| define_impl {ipmr} | R Documentation |
Helpers for IPM construction
Description
Helpers for IPM construction
Usage
define_impl(proto_ipm, kernel_impl_list)
make_impl_args_list(kernel_names, int_rule, state_start, state_end)
define_domains(proto_ipm, ...)
define_pop_state(proto_ipm, ..., pop_vectors = list())
define_env_state(proto_ipm, ..., data_list = list())
discretize_pop_vector(
trait_values,
n_mesh,
pad_low = NULL,
pad_high = NULL,
normalize = TRUE,
na.rm = TRUE
)
Arguments
proto_ipm |
The name of the model. |
kernel_impl_list |
A named list. Names correspond to kernel names. Each
kernel should have 3 slots defined - the |
kernel_names |
A character vector with the names of the kernels that parameters are being defined for. |
int_rule |
The integration rule to be used for the kernel. The default is "midpoint". "b2b" (bin to bin) and "cdf" (cumulative density functions) will be implemented as well. |
state_start |
The name of the state variable for the kernel that the kernel acts on at time t. |
state_end |
The name of the state variable that the kernel produces at time t+1. |
... |
Named expressions. See Details for more information on their usage in
each |
pop_vectors |
If the population vectors are already pre-defined (i.e. are
not defined by a function passed to |
data_list |
A list of named values that contain data used in the expressions
in |
trait_values |
A numeric vector of trait values. |
n_mesh |
The number of meshpoints to use when integrating the trait distribution. |
pad_low |
The amount to pad the smallest value by, expressed as a proportion. For example, 0.8 would shrink the smallest value by 20%. |
pad_high |
The amount to pad the largest value by, expressed as a proportion. For example, 1.2 would increase the largest value by 20%. |
normalize |
A logical indicating whether to normalize the result to sum to 1. |
na.rm |
A logical indicating whether to remove |
Details
These are helper functions to define IPMs. They are used after defining the kernels,
but before calling make_ipm() They are meant to be called in the
following order:
-
define_impl() -
define_domains() -
define_pop_state() -
define_env_state()
The order requirement is so that information is correctly matched to each kernel. Below are specific details on the way each works.
define_impl
This has two arguments - proto_ipm (the model object you wish to work with),
and the kernel_impl_list. The format of the kernel_impl_list is:
names of the list should be kernel names, and each kernel should have 3 entries:
int_rule, state_start, and state_end. See examples.
define_domains
If the int_rule = "midpoint", the ... entries are vectors of
length 3 where the name corresponds to the
state variable, the first entry is the lower bound of the domain, the second
is the upper bound of the domain, and the third entry is the number of
meshpoints. Other int_rules are not yet implemented, so for now this is the
only format they can take. See examples.
define_pop_state
This takes either calls to functions in the ..., or a pre-generated
list of vectors in the pop_vectors. The names used
for each entry in ... and/or for the pop_vectors should be
n_<state_variable>. See examples.
define_env_state
Takes expressions that generate values for environmental covariates at each
iteration of the model in .... The data_list should contain any
parameters that the function uses, as well as the function itself. The
functions should return named lists. Names in that list can be referenced in
vital rate expressions and/or kernel formulas.
discretize_pop_vec
This takes a numeric vector of a trait distribution and computes the relative
frequency of trait values. By default, it integrates the kernel density estimate
of the trait using the midpoint rule with n_mesh mesh points.

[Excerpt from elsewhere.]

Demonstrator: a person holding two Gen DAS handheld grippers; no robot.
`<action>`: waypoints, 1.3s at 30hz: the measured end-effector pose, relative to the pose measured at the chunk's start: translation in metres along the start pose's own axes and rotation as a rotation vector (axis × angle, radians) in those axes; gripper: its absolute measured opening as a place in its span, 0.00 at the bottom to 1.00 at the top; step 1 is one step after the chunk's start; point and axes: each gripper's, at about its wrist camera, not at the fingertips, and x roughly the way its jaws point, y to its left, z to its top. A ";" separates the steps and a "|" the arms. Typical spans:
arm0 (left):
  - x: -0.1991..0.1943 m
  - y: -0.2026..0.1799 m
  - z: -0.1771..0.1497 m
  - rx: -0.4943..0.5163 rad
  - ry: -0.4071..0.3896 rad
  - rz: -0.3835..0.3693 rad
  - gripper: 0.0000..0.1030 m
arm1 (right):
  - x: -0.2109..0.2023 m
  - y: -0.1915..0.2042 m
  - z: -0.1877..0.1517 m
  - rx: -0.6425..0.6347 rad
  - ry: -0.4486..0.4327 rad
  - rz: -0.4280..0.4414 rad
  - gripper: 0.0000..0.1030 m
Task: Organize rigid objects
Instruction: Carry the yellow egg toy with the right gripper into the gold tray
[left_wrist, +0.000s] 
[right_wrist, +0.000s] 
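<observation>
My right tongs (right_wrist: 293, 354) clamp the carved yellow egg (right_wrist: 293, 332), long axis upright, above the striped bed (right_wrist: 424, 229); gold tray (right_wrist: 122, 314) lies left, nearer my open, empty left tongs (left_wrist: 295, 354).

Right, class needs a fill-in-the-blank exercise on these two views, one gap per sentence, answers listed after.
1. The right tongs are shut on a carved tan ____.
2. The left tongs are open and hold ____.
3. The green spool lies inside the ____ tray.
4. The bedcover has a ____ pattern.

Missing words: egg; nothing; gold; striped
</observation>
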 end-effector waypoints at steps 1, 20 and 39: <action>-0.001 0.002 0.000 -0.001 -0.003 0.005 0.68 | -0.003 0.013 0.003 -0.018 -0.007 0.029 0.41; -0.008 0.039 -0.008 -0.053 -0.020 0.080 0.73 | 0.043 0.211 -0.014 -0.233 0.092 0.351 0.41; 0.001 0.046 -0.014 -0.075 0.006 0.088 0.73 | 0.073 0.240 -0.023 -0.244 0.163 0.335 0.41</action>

This is helpful for creating an initial population state vector that
corresponds to an observed trait distribution.
Value
All define_* functions return a proto_ipm. make_impl_args_list
returns a list, and so must be used within a call to define_impl or
before initiating the model creation procedure.
Examples
# Example with kernels named "P" and "F", and a domain "z"
kernel_impl_list <- list(P = list(int_rule = "midpoint",
state_start = "z",
state_end = "z"),
F = list(int_rule = "midpoint",
state_start = "z",
state_end = "z"))
# an equivalent version using make_impl_args_list
kernel_impl_list <- make_impl_args_list(
kernel_names = c("P", "F"),
int_rule = c("midpoint", "midpoint"),
state_start = c("z", "z"),
state_end = c("z", "z")
)
data(sim_di_det_ex)
proto_ipm <- sim_di_det_ex$proto_ipm
# define_domains
lower_bound <- 1
upper_bound <- 100
n_meshpoints <- 50
define_domains(proto_ipm, c(lower_bound, upper_bound, n_meshpoints))
# define_pop_state with a state variable named "z". Note that "n_" is prefixed
# to denote that it is a population state function!
define_pop_state(proto_ipm, n_z = runif(100))
# alternative, we can make a list before starting to make the IPM
pop_vecs <- list(n_z = runif(100))
define_pop_state(proto_ipm, pop_vectors = pop_vecs)
# define_env_state. Generates a random draw from a known distribution
# of temperatures.
env_sampler <- function(env_pars) {
temp <- rnorm(1, env_pars$temp_mean, env_pars$temp_sd)
return(list(temp = temp))
}
env_pars <- list(temp_mean = 12, temp_sd = 2)
define_env_state(
proto_ipm,
env_values = env_sampler(env_pars),
data_list = list(env_sampler = env_sampler,
env_pars = env_pars)
)
data(iceplant_ex)
z <- c(iceplant_ex$log_size, iceplant_ex$log_size_next)
pop_vecs <- discretize_pop_vector(z,
n_mesh = 100,
pad_low = 1.2,
pad_high = 1.2)